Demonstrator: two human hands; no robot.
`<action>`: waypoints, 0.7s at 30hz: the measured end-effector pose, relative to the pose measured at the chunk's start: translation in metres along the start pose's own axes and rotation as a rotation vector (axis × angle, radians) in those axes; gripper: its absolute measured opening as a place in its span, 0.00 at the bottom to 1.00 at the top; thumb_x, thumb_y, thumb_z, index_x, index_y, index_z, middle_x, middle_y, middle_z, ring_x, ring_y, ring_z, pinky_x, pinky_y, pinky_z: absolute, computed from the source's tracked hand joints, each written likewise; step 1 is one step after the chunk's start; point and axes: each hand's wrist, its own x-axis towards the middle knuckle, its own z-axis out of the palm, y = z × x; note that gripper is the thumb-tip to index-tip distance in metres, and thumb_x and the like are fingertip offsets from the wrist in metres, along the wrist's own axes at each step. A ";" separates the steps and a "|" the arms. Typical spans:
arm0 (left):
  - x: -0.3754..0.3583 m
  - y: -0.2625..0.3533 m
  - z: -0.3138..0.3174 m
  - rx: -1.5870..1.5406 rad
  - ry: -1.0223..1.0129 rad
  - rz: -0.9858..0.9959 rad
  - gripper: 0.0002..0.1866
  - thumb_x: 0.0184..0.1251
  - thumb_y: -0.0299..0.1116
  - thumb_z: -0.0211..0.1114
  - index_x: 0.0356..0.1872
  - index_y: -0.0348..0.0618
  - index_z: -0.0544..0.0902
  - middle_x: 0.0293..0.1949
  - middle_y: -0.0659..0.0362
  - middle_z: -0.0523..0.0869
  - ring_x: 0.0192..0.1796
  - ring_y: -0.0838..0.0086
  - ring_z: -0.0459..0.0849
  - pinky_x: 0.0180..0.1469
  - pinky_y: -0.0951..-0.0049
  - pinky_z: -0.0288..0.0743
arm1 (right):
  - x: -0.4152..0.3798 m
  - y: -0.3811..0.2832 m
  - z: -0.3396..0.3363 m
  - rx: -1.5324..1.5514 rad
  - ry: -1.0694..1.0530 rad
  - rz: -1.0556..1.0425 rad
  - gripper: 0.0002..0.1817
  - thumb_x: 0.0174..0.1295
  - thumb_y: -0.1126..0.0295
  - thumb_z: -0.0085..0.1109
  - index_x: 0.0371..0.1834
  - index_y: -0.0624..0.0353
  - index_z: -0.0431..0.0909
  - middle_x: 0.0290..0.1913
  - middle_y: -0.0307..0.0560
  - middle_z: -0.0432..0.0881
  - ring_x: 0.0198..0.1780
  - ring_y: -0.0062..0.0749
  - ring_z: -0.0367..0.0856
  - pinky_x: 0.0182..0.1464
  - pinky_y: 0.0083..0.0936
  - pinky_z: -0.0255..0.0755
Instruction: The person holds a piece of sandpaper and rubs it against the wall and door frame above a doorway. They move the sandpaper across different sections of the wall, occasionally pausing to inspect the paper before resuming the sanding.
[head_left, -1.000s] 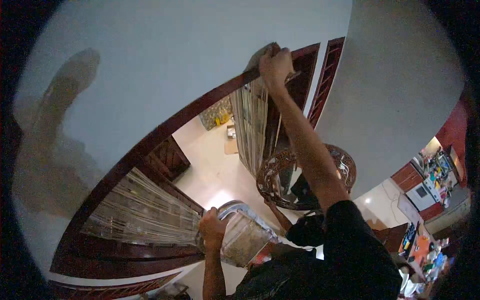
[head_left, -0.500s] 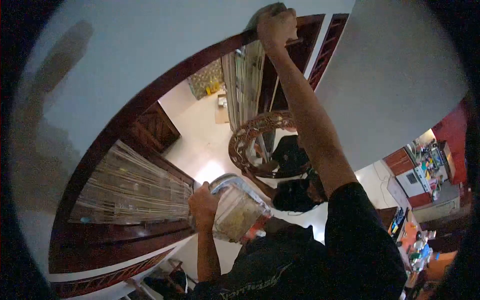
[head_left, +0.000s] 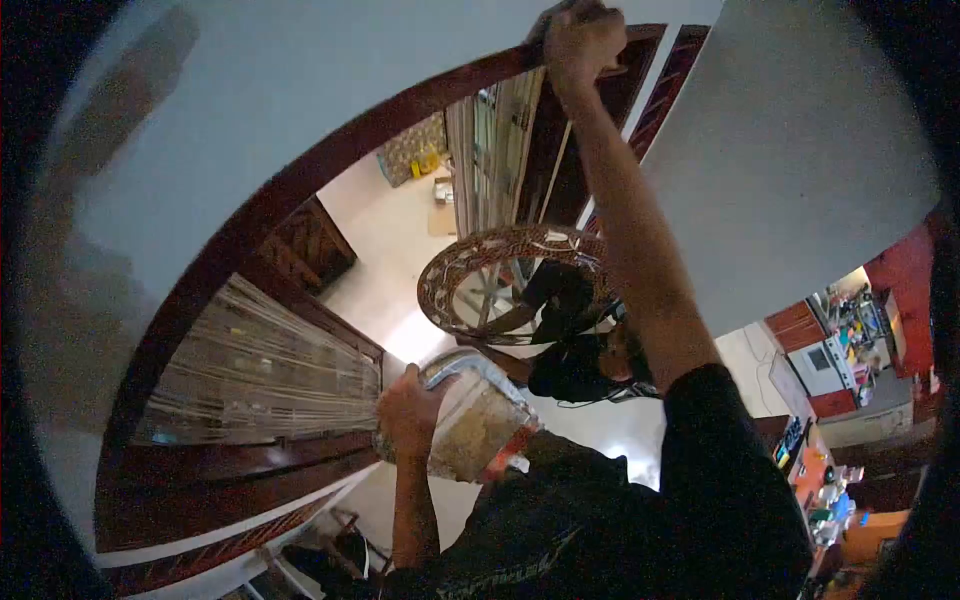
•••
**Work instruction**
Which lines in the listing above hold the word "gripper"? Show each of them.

**Reply**
`<action>`: waypoints, 0.7s at 30hz: the measured end-effector pose, relative to the pose measured at the chunk's start: translation in metres along the start pose's own axes and rotation as a rotation vector (axis × angle, radians) in those axes; gripper: its absolute measured opening as a place in its span, 0.00 at the bottom to 1.00 at the top; thumb_x, thumb_y, thumb_z, index_x, index_y, index_z, middle_x, middle_y, middle_z, ring_x, ring_y, ring_z, pinky_x, pinky_y, pinky_z: absolute, computed from the source's tracked hand joints, each written likewise; step 1 is one step after the chunk's start; point and axes: each hand's wrist, its own x-axis towards the middle knuckle, its own z-axis out of the palm, y = z × x; note that gripper is the thumb-tip to index-tip distance in metres, and thumb_x and the like are fingertip offsets from the wrist in metres, along the wrist's own axes at each step. A ";" separates the steps and a "|" the arms. Typical spans:
  - gripper: 0.0002..0.1866
  - gripper: 0.0002..0.1817

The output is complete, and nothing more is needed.